=== Section Start ===

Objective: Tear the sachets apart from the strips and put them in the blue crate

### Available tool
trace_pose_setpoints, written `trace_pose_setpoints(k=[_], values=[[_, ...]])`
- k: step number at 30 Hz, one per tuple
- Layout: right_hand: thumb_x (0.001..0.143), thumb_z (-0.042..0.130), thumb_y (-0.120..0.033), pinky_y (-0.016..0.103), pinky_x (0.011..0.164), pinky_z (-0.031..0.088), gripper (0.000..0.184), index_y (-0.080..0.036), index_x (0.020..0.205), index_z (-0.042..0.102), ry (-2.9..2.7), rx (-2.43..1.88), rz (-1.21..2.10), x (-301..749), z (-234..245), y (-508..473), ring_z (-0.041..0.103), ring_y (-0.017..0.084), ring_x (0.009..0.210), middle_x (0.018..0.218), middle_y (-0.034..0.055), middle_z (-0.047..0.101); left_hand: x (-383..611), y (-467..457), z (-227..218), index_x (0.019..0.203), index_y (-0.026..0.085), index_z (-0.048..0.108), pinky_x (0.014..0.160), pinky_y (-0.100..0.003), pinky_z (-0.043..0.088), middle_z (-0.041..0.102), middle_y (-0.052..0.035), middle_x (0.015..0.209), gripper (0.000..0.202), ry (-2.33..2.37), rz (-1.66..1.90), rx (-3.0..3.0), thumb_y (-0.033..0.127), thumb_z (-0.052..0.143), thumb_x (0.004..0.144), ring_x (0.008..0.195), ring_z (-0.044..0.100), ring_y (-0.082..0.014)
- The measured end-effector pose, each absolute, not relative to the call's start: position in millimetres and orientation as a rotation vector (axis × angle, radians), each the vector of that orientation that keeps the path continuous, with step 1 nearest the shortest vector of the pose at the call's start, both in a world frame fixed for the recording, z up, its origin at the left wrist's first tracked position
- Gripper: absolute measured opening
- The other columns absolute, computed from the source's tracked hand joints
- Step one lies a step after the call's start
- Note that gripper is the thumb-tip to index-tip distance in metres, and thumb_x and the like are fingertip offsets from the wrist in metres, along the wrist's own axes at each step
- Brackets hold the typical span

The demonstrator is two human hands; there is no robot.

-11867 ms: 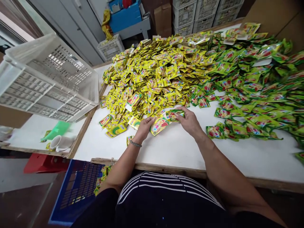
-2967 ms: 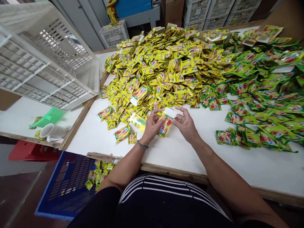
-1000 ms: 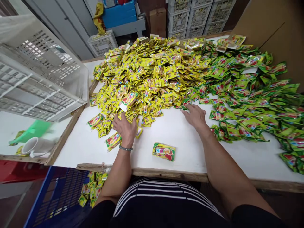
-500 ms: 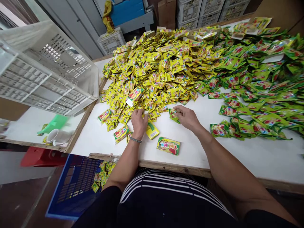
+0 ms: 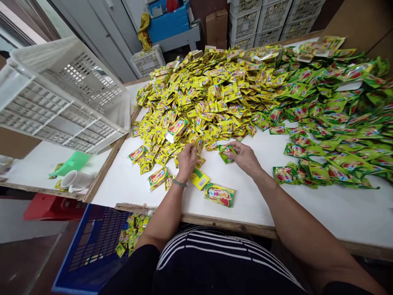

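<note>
My left hand (image 5: 186, 160) reaches into the near edge of the yellow sachet pile (image 5: 208, 94), its fingers pinched on a small yellow sachet (image 5: 195, 144). My right hand (image 5: 246, 157) is closed on a few green sachets (image 5: 226, 152) just above the white table (image 5: 245, 196). A finished green and yellow pack (image 5: 219, 194) lies near the table's front edge. A yellow card (image 5: 199, 179) lies beside it, under my left wrist. The green sachet pile (image 5: 334, 110) spreads to the right.
A white plastic crate (image 5: 61, 98) stands tilted at the left, above a green scoop (image 5: 72, 163) and a white cup (image 5: 73, 180). A blue crate (image 5: 92, 246) with a few packs sits below the table's left corner. Stacked white crates (image 5: 270, 18) stand behind.
The finished pack was laid down at the front edge. Both hands went out to the piles and came back toward the middle, the right with green sachets, the left now picking at yellow ones.
</note>
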State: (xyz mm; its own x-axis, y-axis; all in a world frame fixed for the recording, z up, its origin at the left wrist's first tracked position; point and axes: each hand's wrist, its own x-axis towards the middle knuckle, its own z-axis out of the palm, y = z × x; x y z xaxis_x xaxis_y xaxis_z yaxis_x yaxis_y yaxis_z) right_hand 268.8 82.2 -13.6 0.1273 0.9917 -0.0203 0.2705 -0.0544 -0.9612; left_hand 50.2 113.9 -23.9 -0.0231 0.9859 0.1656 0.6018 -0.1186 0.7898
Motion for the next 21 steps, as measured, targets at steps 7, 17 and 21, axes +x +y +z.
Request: trace_pose_setpoints(k=[7,17,21], values=[[0.057,0.081,-0.054,0.031,0.065,0.053,0.051,-0.022,0.087,0.056,-1.034,-1.329,1.054,256,6,74,0.063,0.017,0.067,0.070,-0.0019,0.064,61,103,-22,0.088,0.017,0.059,0.063,-0.025,0.055,0.065,0.0027,0.068,0.047,1.001,1.065,1.011,0.052,0.079,0.064,0.058,0.063,-0.0114],[0.052,0.081,-0.056,0.034,0.064,0.053,0.051,-0.021,0.078,0.055,-0.922,-1.414,1.077,235,-1,70,0.061,0.018,0.066,0.073,0.0015,0.064,72,93,-17,0.086,0.016,0.063,0.063,-0.023,0.052,0.066,0.0014,0.078,0.044,0.859,0.987,0.938,0.048,0.081,0.062,0.061,0.059,-0.0085],[0.057,0.077,-0.061,0.032,0.062,0.052,0.049,-0.021,0.074,0.053,-1.015,-1.505,0.999,229,-6,68,0.059,0.018,0.066,0.070,0.0016,0.061,76,91,-17,0.087,0.016,0.061,0.067,-0.023,0.051,0.067,0.0015,0.079,0.047,0.849,1.021,0.988,0.036,0.088,0.055,0.066,0.061,-0.0095]])
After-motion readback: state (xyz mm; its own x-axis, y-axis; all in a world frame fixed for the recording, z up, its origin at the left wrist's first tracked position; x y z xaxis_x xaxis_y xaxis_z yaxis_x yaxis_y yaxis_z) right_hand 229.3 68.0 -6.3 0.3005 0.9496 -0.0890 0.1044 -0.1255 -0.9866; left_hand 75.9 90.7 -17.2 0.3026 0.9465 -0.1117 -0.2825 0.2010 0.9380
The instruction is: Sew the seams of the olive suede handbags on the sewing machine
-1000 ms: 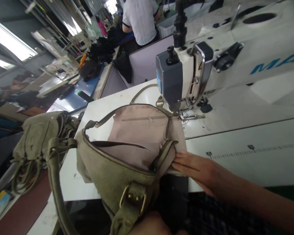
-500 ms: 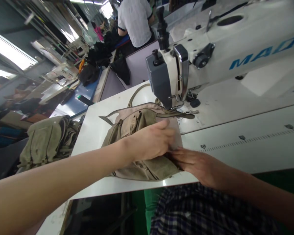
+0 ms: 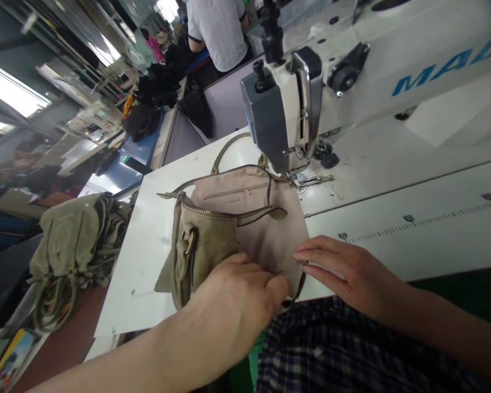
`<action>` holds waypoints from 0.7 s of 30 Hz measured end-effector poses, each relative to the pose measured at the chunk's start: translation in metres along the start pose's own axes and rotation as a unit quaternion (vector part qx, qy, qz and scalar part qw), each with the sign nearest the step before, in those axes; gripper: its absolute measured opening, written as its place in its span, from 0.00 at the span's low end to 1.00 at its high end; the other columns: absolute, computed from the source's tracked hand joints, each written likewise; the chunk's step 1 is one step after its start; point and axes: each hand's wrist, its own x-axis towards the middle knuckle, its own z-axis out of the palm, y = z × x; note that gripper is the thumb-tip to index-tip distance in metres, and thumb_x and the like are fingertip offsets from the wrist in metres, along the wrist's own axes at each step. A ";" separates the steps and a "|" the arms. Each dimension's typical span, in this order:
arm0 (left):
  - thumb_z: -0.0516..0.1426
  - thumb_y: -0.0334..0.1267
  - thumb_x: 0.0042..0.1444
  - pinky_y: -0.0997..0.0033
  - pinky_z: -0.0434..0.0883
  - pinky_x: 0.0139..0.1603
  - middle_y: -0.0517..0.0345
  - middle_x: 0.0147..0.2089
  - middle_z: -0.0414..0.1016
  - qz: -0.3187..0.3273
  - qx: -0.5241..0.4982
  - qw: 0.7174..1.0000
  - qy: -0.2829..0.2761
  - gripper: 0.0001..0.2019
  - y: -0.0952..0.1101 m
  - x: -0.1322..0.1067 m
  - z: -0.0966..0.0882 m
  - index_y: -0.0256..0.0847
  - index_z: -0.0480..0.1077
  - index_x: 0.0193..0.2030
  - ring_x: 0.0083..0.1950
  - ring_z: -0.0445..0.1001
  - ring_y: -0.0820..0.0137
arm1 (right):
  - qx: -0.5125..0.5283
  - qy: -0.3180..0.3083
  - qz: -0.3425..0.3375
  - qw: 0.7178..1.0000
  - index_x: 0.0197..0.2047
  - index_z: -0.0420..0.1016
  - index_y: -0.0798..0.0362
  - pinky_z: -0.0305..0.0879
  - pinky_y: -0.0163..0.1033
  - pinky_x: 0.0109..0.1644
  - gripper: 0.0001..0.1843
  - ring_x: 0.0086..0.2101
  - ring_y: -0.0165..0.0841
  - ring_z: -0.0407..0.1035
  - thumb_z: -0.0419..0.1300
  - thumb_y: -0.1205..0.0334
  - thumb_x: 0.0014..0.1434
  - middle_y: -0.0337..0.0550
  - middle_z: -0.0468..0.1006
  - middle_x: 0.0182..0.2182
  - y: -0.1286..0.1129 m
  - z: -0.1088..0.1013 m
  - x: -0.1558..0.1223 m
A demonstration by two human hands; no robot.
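Observation:
An olive-green handbag (image 3: 213, 237) lies with its mouth open on the white sewing table, and its pink lining (image 3: 265, 240) with a zipped pocket shows. My left hand (image 3: 245, 289) is closed over the bag's near edge, its fingertips partly hidden by the fabric. At the right edge of the lining, my right hand (image 3: 343, 270) has its thumb and fingers lightly around the border. Just beyond the bag's far right corner stands the sewing machine's head (image 3: 270, 117), its needle area close to the lining. One bag handle (image 3: 227, 153) loops out on the far side.
Several similar olive bags (image 3: 67, 234) are piled to the left of the table. A printed ruler scale (image 3: 409, 218) runs along the table on the right. Farther back, a person in a white shirt (image 3: 219, 33) faces away near other workbenches.
The bag has been turned and opened, so the lining and its zipped pocket now show. My left hand has moved nearer to me, and my right hand has shifted slightly right.

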 end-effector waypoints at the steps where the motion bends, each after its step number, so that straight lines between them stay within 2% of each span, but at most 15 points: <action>1: 0.50 0.26 0.57 0.65 0.64 0.37 0.61 0.28 0.68 0.023 0.004 1.000 0.004 0.06 0.002 0.002 -0.003 0.41 0.60 0.33 0.26 0.64 0.70 | -0.004 -0.014 0.003 1.000 0.49 0.73 0.53 0.71 0.39 0.47 0.12 0.42 0.35 0.72 0.53 0.68 0.64 0.46 0.76 0.43 -0.001 -0.003 0.003; 5: 0.49 0.23 0.56 0.64 0.64 0.37 0.62 0.28 0.68 0.050 0.020 0.998 0.010 0.08 0.004 0.006 -0.012 0.41 0.60 0.33 0.25 0.62 0.70 | -0.029 -0.144 -0.011 0.989 0.41 0.78 0.51 0.70 0.36 0.40 0.10 0.35 0.33 0.72 0.55 0.70 0.61 0.42 0.77 0.37 -0.010 -0.016 0.020; 7: 0.49 0.22 0.55 0.65 0.64 0.35 0.61 0.29 0.68 0.038 0.024 0.999 0.008 0.09 0.003 0.008 -0.017 0.40 0.60 0.35 0.26 0.64 0.69 | -0.055 -0.176 -0.012 0.983 0.33 0.77 0.53 0.69 0.34 0.35 0.08 0.30 0.32 0.71 0.57 0.72 0.58 0.41 0.76 0.30 -0.019 -0.013 0.027; 9: 0.49 0.21 0.53 0.66 0.64 0.34 0.61 0.29 0.69 0.033 0.022 0.999 -0.005 0.10 0.001 0.010 -0.020 0.40 0.61 0.36 0.27 0.65 0.69 | -0.074 -0.163 -0.008 0.984 0.29 0.74 0.54 0.68 0.34 0.33 0.08 0.27 0.31 0.69 0.58 0.74 0.56 0.41 0.74 0.28 -0.025 -0.005 0.028; 10: 0.49 0.21 0.52 0.66 0.64 0.34 0.61 0.29 0.69 0.034 0.021 0.999 -0.014 0.10 0.000 0.011 -0.022 0.40 0.61 0.37 0.27 0.66 0.68 | -0.079 -0.149 -0.010 0.986 0.29 0.74 0.55 0.69 0.35 0.35 0.08 0.27 0.32 0.69 0.57 0.74 0.56 0.41 0.75 0.28 -0.027 0.001 0.027; 13: 0.48 0.21 0.53 0.66 0.65 0.35 0.60 0.29 0.69 0.049 0.023 0.998 -0.040 0.10 -0.001 0.014 -0.025 0.39 0.61 0.35 0.27 0.66 0.68 | -0.082 -0.094 -0.056 0.991 0.34 0.74 0.57 0.68 0.43 0.51 0.11 0.34 0.35 0.72 0.52 0.75 0.59 0.45 0.77 0.33 -0.022 0.015 0.015; 15: 0.48 0.23 0.57 0.66 0.65 0.34 0.60 0.29 0.69 0.054 0.020 0.997 -0.046 0.08 -0.001 0.016 -0.026 0.39 0.61 0.35 0.26 0.66 0.69 | -0.085 -0.067 -0.075 0.991 0.38 0.75 0.59 0.64 0.46 0.57 0.13 0.39 0.37 0.72 0.49 0.76 0.61 0.49 0.77 0.35 -0.016 0.020 0.006; 19: 0.44 0.34 0.67 0.71 0.64 0.30 0.60 0.28 0.70 0.022 -0.023 0.998 -0.049 0.09 -0.008 0.023 -0.031 0.38 0.62 0.40 0.26 0.69 0.70 | -0.084 -0.062 -0.071 0.992 0.44 0.74 0.61 0.65 0.45 0.57 0.14 0.45 0.39 0.71 0.48 0.73 0.63 0.53 0.77 0.40 -0.009 0.019 -0.006; 21: 0.46 0.32 0.65 0.73 0.65 0.31 0.59 0.32 0.72 0.012 -0.005 0.999 -0.042 0.08 -0.016 0.028 -0.035 0.36 0.62 0.49 0.30 0.72 0.70 | -0.091 -0.048 -0.093 0.990 0.44 0.74 0.62 0.66 0.44 0.56 0.16 0.46 0.39 0.71 0.45 0.74 0.64 0.53 0.77 0.40 -0.009 0.018 -0.007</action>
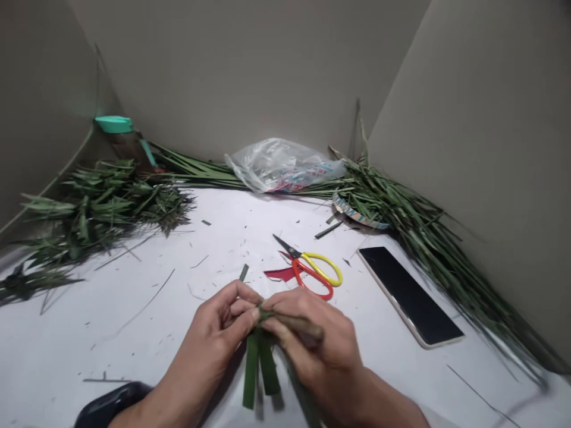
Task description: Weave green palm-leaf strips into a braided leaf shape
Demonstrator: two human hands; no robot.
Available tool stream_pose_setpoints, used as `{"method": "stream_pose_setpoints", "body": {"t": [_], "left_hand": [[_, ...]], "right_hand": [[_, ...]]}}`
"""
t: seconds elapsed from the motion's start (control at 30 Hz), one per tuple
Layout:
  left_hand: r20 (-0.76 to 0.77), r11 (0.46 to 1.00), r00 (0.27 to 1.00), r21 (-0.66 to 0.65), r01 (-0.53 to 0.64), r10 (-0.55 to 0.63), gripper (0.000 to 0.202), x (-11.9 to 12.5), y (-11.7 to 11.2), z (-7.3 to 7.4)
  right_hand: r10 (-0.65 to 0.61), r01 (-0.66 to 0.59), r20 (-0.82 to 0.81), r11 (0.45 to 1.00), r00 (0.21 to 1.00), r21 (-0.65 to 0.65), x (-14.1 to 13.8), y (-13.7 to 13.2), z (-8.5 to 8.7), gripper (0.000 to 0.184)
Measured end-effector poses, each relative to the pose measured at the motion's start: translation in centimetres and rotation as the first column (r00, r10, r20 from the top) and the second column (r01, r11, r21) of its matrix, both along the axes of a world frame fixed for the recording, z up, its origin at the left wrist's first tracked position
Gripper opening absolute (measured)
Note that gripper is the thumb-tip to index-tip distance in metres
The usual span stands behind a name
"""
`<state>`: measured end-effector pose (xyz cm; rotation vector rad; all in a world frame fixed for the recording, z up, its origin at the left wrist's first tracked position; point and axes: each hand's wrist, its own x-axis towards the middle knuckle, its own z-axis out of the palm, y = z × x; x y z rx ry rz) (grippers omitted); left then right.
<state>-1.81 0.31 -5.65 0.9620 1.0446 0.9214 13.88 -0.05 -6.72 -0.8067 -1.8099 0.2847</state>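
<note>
My left hand [218, 333] and my right hand [316, 345] meet at the front middle of a white table [111, 333]. Both pinch a small bundle of green leaf strips [261, 362]. The strips hang down between the hands, and one short end [243, 272] sticks up above my left fingers. My right fingers are wrapped round the folded part of the bundle. Just beyond the hands lie scissors [312, 270] with one yellow and one red handle, resting on a scrap of red material [280, 274].
A dark phone [410, 295] lies face up to the right. Heaps of green leaves lie at the left [98, 205] and along the right wall [428, 238]. A clear plastic bag [281, 165], a jar with a teal lid [115, 125] and a tape roll [352, 214] sit at the back.
</note>
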Motion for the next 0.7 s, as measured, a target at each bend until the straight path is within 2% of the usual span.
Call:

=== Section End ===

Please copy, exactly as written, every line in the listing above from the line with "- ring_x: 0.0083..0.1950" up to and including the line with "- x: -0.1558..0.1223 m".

▶ _ANSWER BOX_:
  - ring_x: 0.0083..0.1950
  - ring_z: -0.0445..0.1001
  - ring_y: -0.0820..0.0137
arm1 (right):
  - qx: -0.5125..0.5283
  - qy: -0.3180..0.3083
  - qz: -0.3425..0.3375
  - qw: 0.7178..1.0000
  - index_x: 0.0197..0.2047
  - index_z: -0.0420..0.1016
  - index_y: -0.0798..0.0362
  - pinky_z: -0.0305..0.0879
  - pinky_y: -0.0163..0.1033
  - pinky_x: 0.0109..0.1644
  - gripper: 0.0001..0.1843
  - ring_x: 0.0086..0.2101
  - ring_y: -0.0165..0.0841
  - ring_z: -0.0407..0.1035
  - thumb_z: -0.0419..0.1300
  - thumb_y: -0.1205..0.0334
  - thumb_x: 0.0014..0.1434
  - middle_y: -0.0337..0.0550
  - middle_z: -0.0468..0.1006
  - middle_x: 0.0182..0.2182
  - y: -0.1286..0.1129 m
  - z: -0.1088..0.1013 m
  - x: -0.1558..0.1223 m

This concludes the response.